### PROMPT:
Count the lines containing "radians" in the entries underneath, and state that count without anything else.

Items from a data source:

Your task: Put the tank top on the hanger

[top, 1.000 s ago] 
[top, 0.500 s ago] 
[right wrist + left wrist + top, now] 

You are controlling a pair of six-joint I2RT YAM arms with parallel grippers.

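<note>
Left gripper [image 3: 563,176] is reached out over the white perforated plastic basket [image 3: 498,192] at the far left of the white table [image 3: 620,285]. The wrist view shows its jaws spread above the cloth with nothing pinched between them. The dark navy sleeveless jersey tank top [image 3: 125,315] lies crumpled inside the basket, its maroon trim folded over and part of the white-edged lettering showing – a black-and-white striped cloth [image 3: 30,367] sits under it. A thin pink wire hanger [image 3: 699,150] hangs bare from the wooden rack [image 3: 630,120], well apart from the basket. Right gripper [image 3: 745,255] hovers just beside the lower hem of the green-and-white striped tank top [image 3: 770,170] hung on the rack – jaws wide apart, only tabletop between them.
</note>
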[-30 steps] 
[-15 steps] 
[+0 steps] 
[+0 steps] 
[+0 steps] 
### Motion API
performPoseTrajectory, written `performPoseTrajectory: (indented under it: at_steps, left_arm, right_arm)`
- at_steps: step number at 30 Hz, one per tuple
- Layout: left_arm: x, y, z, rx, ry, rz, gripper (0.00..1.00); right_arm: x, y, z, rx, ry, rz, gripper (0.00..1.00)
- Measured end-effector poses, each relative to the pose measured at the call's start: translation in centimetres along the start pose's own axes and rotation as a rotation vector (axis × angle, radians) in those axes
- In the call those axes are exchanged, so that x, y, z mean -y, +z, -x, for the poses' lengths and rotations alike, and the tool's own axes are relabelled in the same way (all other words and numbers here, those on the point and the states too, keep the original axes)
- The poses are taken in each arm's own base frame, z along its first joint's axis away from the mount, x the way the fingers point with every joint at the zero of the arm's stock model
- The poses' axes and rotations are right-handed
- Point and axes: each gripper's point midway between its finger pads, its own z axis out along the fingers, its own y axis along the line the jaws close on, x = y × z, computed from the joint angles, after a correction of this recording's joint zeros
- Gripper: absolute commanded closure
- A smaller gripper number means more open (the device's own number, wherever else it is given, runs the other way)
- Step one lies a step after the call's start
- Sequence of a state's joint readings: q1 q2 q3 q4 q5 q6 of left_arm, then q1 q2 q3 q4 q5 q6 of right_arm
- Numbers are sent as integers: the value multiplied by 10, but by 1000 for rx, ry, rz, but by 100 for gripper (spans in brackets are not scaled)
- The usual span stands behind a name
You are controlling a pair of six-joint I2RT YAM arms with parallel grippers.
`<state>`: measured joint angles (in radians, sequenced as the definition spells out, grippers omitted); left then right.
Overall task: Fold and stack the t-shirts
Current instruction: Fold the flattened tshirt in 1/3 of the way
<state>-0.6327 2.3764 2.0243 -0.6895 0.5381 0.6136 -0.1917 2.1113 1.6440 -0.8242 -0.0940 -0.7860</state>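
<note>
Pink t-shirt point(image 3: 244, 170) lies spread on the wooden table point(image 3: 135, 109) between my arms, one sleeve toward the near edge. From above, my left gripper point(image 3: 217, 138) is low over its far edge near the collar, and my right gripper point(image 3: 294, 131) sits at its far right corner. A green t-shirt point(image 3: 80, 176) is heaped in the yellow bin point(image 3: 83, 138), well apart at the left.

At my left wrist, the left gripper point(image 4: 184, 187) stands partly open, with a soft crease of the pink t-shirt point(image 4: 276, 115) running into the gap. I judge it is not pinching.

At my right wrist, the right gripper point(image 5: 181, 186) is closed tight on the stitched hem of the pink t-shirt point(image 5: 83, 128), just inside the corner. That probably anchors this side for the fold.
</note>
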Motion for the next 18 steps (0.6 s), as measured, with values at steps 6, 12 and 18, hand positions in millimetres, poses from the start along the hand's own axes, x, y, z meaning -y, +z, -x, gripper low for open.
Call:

### ANSWER BOX:
2